Why Mississippi governor's sudden show of mercy is no 'shining example'
By Earl Ofari Hutchinson, Crossposted from Facing South.
Last week, NAACP President Ben Jealous called Mississippi Governor Haley Barbour "a shining example" of how governors should use their clemency powers, following Barbour's release of Jamie and Gladys Scott. The two sisters had been serving life sentences since 1994 for an $11 armed robbery they insist they did not commit. Three other teens who did admit participating in the robbery -- and who claimed they were coerced to implicate the sisters -- were sentenced to just two years.

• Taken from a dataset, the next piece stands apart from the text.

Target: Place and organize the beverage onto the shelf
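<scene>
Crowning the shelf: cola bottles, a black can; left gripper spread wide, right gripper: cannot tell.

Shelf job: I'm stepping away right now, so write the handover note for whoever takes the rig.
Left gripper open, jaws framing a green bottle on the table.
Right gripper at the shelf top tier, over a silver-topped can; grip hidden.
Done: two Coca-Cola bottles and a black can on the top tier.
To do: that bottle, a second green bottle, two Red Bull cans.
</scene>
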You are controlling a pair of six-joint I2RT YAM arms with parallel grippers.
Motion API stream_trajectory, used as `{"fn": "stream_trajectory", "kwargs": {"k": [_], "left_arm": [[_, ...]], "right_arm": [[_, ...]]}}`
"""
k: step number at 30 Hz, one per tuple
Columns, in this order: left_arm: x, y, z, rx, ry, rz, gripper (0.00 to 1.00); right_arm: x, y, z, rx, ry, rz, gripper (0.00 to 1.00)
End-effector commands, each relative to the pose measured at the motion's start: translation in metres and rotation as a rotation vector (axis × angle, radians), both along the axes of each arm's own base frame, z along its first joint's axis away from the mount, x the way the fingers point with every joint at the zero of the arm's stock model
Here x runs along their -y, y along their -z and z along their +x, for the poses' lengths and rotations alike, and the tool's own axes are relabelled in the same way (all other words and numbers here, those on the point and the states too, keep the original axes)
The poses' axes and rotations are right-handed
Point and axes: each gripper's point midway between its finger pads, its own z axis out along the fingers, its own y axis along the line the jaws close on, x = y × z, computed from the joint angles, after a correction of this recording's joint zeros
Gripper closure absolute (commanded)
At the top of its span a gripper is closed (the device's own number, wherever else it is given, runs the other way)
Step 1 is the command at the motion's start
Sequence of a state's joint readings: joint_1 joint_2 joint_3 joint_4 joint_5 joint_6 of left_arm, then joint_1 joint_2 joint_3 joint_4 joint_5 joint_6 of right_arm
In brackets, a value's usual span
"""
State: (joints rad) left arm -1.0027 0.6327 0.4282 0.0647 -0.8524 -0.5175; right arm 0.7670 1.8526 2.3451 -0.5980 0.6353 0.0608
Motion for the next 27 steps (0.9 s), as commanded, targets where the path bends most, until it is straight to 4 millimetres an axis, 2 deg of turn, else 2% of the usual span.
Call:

Jealous's praise of Barbour as a "shining example" was stunning, given Barbour's years of resistance in the face of a national campaign for the sisters' release and the conditions he imposed on the two women when he finally did show mercy. Thirty-six-year-old Gladys must donate a kidney to 38-year-old Jamie, who is seriously ill. Meanwhile, four convicted killers whom Barbour earlier pardoned and another whose life sentence he suspended had no conditions placed on them in return for clemency, despite the brutality of their crimes.
Nor has Barbour been a "shining example" of racial tolerance and sensitivity in general. In recent months, he's made a series of foot-in-mouth gaffes, praising Confederate History Month, defending the racist white Citizens Council as good red-blooded patriots who did the right thing to aid integration, and playing down racial conflict in Mississippi during the turbulent 1960s.
Haley was forced to back-pedal on all these comments, blasting the Citizens Council for their support of segregation, clamming up on Confederate History Month, and praising Martin Luther King, Jr. and the civil rights movement for their efforts to integrate his state. Now, the release of the Scott sisters fits in with the new script that Barbour is obviously rewriting for himself and the GOP.